Remote Work and Income: Many people transitioned to remote work during the pandemic. This shift required digital tools and platforms for various tasks, including receiving payments. Money transfer services, often available online or through mobile apps, allowed individuals to receive their income without visiting physical workplaces, aligning with the remote work trend.
Convenience and Speed: Digital money transfers offered a convenient and fast way to send and receive funds. As the need for financial support and emergency aid surged during the crisis, the quick and efficient nature of these services made them an attractive choice for many.
Contactless Payments: Contactless payments, which include digital money transfers, gained popularity as a safer and more hygienic alternative to traditional payment methods. This was particularly important in situations where people needed to make purchases or send money while minimizing physical contact with others.
Mobile Access: The widespread availability of smartphones and mobile internet access made it easier for people to use digital money transfer services. Mobile apps provided a user-friendly interface for sending and receiving money, making financial transactions more accessible to a broader audience.
Financial Inclusion: Digital money transfer services played a role in financial inclusion, allowing individuals who may not have had access to traditional banking services to participate in the digital economy. This expanded access to financial services was particularly valuable during the pandemic when financial assistance and relief programs were often delivered electronically.
3. Economic Vulnerability
Low-Income Individuals: The economic impact of the pandemic hit low-income individuals the hardest, pushing them further into financial hardship. Money transfers helped bridge the gap and meet their immediate financial needs.

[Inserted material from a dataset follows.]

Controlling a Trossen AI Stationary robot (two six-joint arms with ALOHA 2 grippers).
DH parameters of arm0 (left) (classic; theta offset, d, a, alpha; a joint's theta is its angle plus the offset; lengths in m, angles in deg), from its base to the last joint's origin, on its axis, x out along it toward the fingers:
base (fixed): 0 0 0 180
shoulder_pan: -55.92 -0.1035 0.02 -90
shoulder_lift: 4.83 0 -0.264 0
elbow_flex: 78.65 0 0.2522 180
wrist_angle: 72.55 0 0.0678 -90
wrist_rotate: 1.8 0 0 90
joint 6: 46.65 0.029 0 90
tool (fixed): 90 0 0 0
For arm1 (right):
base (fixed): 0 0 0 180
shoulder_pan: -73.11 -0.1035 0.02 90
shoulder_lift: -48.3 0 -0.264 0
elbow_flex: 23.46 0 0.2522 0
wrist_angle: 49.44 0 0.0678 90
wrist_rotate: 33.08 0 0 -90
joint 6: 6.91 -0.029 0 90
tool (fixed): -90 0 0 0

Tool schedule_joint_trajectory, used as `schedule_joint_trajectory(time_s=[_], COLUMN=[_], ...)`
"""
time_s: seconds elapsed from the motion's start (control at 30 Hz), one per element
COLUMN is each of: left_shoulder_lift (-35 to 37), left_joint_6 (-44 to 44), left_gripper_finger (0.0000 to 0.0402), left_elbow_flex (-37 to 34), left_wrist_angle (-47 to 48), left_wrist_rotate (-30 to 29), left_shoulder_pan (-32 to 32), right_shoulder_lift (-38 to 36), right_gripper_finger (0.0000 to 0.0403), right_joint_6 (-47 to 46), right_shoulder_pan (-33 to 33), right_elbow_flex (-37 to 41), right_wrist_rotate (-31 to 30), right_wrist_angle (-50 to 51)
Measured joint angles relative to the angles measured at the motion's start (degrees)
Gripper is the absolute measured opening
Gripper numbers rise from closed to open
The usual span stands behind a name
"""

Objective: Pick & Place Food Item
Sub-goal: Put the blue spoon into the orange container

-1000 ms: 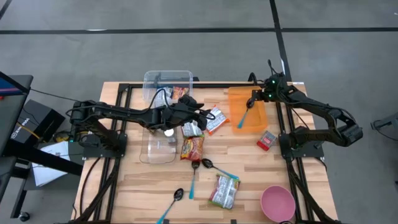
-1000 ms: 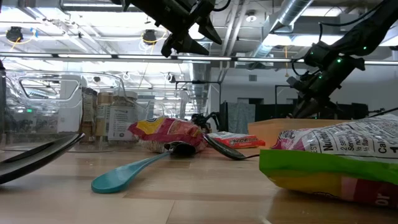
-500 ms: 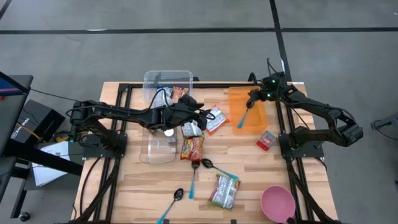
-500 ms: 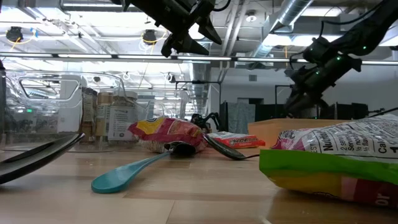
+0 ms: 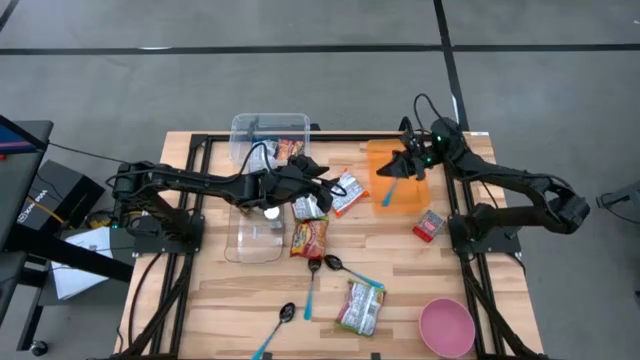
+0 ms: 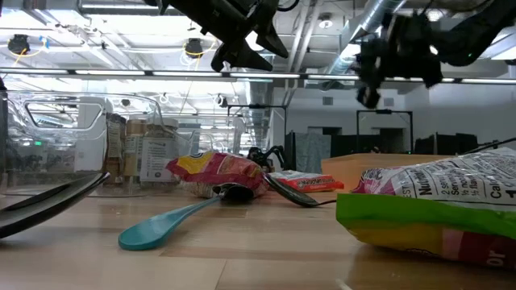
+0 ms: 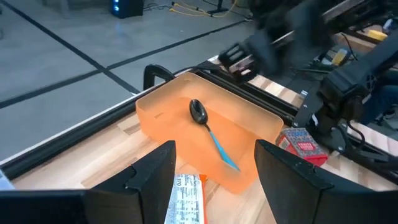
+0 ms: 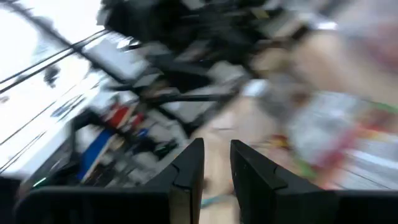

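I see an orange tray point(image 5: 412, 190) holding a teal-handled spoon point(image 5: 390, 189); beside that tray, a red box point(image 5: 430, 226); farther off, a pink bowl point(image 5: 446, 327).

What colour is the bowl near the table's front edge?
Pink; the bowl shows best in the high view.

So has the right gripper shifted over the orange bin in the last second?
Yes. The right gripper has swung toward the table's left, from the orange bin's far right corner to over its far edge.

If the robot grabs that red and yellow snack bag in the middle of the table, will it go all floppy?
Probably. The red and yellow snack bag looks like thin crinkly wrapper, so it would likely bend and sag. It seems puffy and light, maybe slippery from its shiny film. Lying flat, it shouldn't roll.
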Motion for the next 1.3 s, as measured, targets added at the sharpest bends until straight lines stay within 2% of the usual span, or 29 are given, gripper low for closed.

Basic Necessities: Money received through these services often went towards essential expenses, such as groceries, housing, and healthcare, helping vulnerable groups survive the economic challenges.
4. Global Assistance
International Dependency: In many countries, remittances from family members working abroad constitute a significant portion of the national income. These funds continued to flow, providing crucial support for both individuals and the broader economy.

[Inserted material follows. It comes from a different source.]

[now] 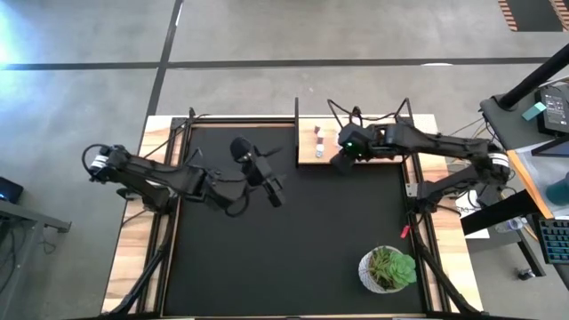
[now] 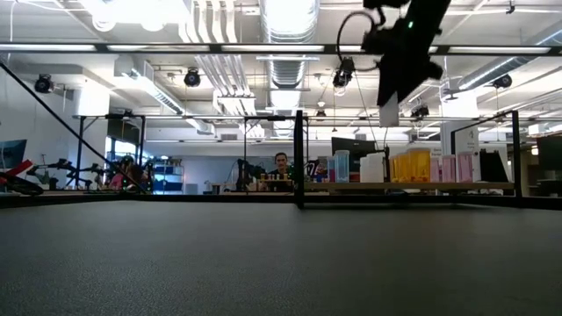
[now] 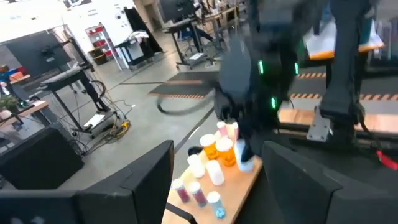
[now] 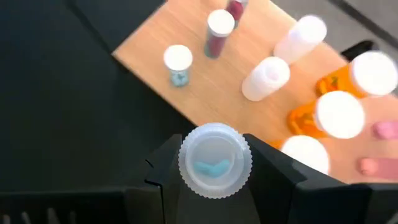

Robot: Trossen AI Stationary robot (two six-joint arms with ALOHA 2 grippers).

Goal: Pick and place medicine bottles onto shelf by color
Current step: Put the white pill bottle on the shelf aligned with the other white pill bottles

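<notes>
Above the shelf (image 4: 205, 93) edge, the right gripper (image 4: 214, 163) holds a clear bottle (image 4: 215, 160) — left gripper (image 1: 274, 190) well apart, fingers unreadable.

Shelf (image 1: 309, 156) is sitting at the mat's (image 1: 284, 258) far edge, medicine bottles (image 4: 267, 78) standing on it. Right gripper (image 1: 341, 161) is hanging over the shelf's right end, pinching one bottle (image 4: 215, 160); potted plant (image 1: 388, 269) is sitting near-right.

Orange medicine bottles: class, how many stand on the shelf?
2. One orange bottle stands on the shelf, the second orange bottle right beside it; the right gripper, holding a clear bottle, may hide more.
</notes>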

5. Health and Safety Concerns
Touchless Transactions: To reduce the risk of virus transmission, people shifted away from handling physical cash. Money transfers, being digital, allowed for secure and touchless financial transactions.
6. Business Adaptation
Informal Sector: Many small businesses, particularly those in the informal sector, had to adapt to pandemic-related challenges. Money transfer services facilitated sending and receiving payments, enabling these businesses to continue operations despite restrictions.
7. Humanitarian Aid
Efficient Distribution: Humanitarian organizations used money transfer services to efficiently distribute aid to affected populations. This ensured that relief reached those in need, helping communities weather the crisis.